On top of everything else (and this does include the sound score designed by Thomas Queyja and props devised by Kelly Stavert) Exorcistic has the added advantage of a top-shelf ensemble performing it.
Zaftig and zany Gabby Sanalitro, in the role of “stage manager” (among others), leads us to the rabbit hole Fisher has dug and then impishly kicks us in.
Jesse Merlin as Father Barren belts out the lever de rideau number while the rest of the cast provides a chorus of Iraqi desert diggers, Iraqi fighting dogs, and a menacing statue that happens to be in Iraq.
Janaya Mahealani Jones brings a hefty pinch of “va-va-va-boom” in her role as the film’s movie star mother with a problematic child (Compassionately commented upon in the song “A Movie Star With a F**ked Up Kid.”)
Emma Hunton (who produced along with Miller-Fisher and McMillan) portrays Megan O’Neil, parodying the film’s “Regan MacNeil” a role played by a twelve-year-old who would later in her life date Rick James,
The ever so flamboyant Mitchell Gerard portrays “Megan’s” sinister imaginary friend Captain Rowdy with great….well, flamboyance.
Nick Bredosky is ruggedly fine in the priest role that was played in the film by an actor who was married to Jackie Gleason’s daughter and turned down the lead in the Martin Scorsese film Taxi Driver. (Think he regretted it?)

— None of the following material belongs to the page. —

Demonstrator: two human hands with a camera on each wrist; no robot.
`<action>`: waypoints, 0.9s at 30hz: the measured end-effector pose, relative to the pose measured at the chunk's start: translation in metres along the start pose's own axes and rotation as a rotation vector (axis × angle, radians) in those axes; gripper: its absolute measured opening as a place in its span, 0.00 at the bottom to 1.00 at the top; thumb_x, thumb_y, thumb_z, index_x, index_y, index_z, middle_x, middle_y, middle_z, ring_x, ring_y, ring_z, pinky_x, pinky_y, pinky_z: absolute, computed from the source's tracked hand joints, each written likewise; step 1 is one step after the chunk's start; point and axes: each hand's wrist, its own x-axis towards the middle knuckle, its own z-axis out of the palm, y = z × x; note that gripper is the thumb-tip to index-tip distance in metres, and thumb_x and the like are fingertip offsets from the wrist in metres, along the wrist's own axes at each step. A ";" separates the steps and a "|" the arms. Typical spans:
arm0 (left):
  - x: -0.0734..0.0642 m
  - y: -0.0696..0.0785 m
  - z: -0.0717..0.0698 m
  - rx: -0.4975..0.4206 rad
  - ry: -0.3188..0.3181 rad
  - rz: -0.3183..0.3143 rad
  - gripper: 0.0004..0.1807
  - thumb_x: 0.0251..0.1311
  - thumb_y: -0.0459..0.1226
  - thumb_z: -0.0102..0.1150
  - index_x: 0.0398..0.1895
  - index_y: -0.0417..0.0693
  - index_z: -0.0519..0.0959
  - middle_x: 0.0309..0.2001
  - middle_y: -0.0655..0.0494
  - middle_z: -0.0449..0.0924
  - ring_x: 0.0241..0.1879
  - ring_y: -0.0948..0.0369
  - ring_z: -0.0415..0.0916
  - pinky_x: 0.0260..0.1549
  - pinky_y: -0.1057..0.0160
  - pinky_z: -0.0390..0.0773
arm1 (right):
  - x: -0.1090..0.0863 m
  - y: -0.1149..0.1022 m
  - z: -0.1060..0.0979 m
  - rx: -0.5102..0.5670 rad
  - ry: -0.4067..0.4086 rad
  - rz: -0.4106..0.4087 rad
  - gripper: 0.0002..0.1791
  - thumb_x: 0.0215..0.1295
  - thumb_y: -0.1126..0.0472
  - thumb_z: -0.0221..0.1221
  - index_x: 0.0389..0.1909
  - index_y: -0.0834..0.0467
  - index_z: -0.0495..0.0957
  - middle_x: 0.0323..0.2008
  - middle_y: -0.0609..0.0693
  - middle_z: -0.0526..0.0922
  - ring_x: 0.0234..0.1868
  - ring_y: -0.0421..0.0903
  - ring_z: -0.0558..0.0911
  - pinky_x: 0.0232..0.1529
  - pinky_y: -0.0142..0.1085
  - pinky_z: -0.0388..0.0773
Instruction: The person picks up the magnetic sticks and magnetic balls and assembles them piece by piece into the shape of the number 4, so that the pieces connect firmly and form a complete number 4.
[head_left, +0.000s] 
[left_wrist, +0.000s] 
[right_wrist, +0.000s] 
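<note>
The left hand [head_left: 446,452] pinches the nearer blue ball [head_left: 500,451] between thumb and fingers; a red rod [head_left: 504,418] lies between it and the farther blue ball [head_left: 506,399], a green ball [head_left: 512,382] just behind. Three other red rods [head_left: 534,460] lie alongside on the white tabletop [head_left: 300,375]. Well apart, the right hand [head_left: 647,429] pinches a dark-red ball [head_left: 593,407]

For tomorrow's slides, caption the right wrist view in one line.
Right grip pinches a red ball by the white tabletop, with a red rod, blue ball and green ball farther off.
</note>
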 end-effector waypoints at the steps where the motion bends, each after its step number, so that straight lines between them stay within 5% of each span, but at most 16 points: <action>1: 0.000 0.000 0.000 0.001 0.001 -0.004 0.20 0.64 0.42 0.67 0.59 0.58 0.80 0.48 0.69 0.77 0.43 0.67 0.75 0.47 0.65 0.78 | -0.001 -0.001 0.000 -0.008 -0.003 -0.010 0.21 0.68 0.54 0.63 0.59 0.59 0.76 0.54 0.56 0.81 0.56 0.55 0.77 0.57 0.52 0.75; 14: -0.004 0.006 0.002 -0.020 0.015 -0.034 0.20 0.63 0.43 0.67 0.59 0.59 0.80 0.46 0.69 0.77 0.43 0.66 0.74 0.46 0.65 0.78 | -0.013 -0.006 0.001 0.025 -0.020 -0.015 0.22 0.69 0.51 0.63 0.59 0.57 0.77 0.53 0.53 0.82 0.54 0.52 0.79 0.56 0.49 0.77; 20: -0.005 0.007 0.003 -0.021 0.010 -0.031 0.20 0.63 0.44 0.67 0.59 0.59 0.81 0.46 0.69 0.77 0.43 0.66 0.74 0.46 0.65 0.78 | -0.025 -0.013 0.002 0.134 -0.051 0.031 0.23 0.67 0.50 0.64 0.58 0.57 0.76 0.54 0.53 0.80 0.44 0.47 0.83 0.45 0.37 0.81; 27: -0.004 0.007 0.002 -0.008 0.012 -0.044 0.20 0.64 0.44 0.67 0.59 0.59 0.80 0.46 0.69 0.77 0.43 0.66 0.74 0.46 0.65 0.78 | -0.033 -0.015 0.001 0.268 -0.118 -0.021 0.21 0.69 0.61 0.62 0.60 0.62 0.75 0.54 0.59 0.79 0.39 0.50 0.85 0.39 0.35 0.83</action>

And Kim Dalton adds her voice wherever needed while Fisher himself is kept busy filling in for roles too small to have anyone play but the writer.
The cast performs to Broadway standards and then some with Jones, Merlin, Hunton, and Fisher himself pushing the envelope into another zip code altogether.
As a capper, at the performance I attended, the gates of Hell opened allowing for the demonic Brendan Hunt to emerge and delight the audience as a Satanic songster.
A Kickstart site has been set up with the intention of getting this show ready for a New York production, but personally, I think it’s New York that had better get ready for the Exorcistic The Unauthorized Rock Musical Parody of The Exorcist.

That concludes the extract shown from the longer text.